Dalam sebuah rapat pembahasan kebijakan pendidikan daerah beberapa waktu lalu, Samri menyampaikan kondisi yang terjadi di wilayah Samarinda Seberang, khususnya di sekitar kawasan Kelurahan Masjid dan Kelurahan Baqa, Samarinda Seberang. Menurutnya, meskipun terdapat dua sekolah di kawasan tersebut, yaitu SMP Negeri 3 dan SMP Negeri 8, namun anak-anak di sekitar lokasi itu justru kesulitan mendapatkan akses masuk karena ketatnya batasan jarak zonasi.
“Di Samarinda Seberang itu hanya ada satu SMP yang paling dekat, yaitu SMP 3. Tapi karena sistem zonasi, anak-anak justru tidak diterima di situ. Padahal jaraknya hanya satu kilometer. Mereka malah diterima di sekolah yang lebih jauh, bahkan sampai lima kilometer,” kata Samri.
Dia menjelaskan bahwa dalam proses Penerimaan Peserta Didik Baru (PPDB), sistem pilihan sekolah sering kali tidak menjamin siswa diterima di sekolah terdekat.
“Pilihan pertama satu kilometer, kedua tiga kilometer, dan ketiga enam kilometer. Tapi anehnya, justru anak-anak diterima di sekolah yang lebih jauh. Ini bertolak belakang dengan tujuan zonasi itu sendiri,” katanya.
Samri menilai, sistem zonasi yang diterapkan tanpa mempertimbangkan kondisi geografis dan jumlah sekolah yang terbatas di daerah pinggiran menjadi beban tambahan bagi masyarakat. Hal ini bahkan dialami langsung oleh keluarganya.

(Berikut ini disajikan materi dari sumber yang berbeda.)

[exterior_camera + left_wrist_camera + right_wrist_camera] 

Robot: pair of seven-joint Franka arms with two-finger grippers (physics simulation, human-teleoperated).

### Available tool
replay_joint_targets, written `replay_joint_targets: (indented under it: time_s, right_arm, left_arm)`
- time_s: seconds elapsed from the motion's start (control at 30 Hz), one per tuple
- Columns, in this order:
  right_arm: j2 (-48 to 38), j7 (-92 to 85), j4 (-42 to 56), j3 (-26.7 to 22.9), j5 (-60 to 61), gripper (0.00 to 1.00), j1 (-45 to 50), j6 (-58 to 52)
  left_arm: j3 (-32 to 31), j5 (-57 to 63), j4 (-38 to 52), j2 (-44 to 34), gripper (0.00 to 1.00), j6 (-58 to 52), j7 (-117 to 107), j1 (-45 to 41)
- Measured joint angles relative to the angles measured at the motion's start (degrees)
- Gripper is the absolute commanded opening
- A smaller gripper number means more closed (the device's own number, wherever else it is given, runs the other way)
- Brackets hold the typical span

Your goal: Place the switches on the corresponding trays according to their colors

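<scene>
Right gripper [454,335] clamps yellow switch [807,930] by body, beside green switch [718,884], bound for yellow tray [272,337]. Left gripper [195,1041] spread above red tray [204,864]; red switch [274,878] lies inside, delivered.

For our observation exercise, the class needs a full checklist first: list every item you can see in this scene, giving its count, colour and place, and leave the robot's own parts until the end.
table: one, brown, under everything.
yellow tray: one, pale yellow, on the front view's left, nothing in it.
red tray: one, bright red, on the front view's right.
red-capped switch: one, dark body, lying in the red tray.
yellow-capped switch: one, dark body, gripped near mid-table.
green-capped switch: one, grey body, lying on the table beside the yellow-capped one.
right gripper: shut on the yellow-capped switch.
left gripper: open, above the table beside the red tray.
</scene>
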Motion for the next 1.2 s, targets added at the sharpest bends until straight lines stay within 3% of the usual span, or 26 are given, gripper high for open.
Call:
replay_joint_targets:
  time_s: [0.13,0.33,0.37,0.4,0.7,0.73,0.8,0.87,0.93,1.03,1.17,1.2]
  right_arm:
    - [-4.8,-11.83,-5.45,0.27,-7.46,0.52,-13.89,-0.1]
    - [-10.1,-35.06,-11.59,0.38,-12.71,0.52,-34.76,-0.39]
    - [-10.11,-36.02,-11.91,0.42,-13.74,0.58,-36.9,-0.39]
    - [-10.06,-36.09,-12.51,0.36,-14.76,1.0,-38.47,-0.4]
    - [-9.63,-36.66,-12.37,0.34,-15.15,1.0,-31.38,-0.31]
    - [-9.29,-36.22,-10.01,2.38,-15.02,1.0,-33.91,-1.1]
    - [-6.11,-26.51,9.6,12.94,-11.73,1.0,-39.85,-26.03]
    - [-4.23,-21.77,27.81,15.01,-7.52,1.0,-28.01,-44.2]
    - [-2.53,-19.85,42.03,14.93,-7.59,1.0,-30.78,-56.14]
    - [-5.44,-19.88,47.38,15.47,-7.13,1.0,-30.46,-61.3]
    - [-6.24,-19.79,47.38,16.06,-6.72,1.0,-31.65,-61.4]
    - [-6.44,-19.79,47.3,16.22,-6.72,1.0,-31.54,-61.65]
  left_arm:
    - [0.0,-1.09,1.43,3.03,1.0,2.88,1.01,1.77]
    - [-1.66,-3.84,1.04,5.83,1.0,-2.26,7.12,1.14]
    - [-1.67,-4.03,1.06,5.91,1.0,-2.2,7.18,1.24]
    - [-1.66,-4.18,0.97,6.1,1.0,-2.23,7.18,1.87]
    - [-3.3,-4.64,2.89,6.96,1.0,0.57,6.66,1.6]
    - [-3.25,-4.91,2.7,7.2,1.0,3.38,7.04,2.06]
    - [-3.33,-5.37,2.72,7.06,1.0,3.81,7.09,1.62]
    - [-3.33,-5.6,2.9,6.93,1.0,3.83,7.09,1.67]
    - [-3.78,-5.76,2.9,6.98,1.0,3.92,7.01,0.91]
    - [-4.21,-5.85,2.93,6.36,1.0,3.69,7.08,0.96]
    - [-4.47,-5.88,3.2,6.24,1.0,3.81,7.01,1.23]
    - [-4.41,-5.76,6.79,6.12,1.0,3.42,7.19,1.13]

“Anak saya sendiri dulu waktu daftar di daerah zona Samarinda Seberang tidak diterima. Akhirnya diterima di Palaran, padahal di depan rumah ada sekolah. Ini membuktikan bahwa kebijakan zonasi masih belum adil untuk wilayah tertentu,” ujarnya.
Dalam kesempatan itu, Samri mendorong pemerintah daerah dan instansi terkait untuk melakukan evaluasi sistem zonasi, terutama bagi wilayah yang memiliki jumlah sekolah terbatas. Ia berharap ada kebijakan khusus yang bisa mengakomodasi kebutuhan masyarakat di daerah-daerah seperti Samarinda Seberang.
“Kita tidak menolak sistem zonasi, tapi pelaksanaannya harus adaptif dan tidak menyusahkan warga. Jangan sampai sekolah di depan mata, tapi anak harus sekolah di tempat yang jauh,” pungkasnya. (ADV/DPRD Samarinda)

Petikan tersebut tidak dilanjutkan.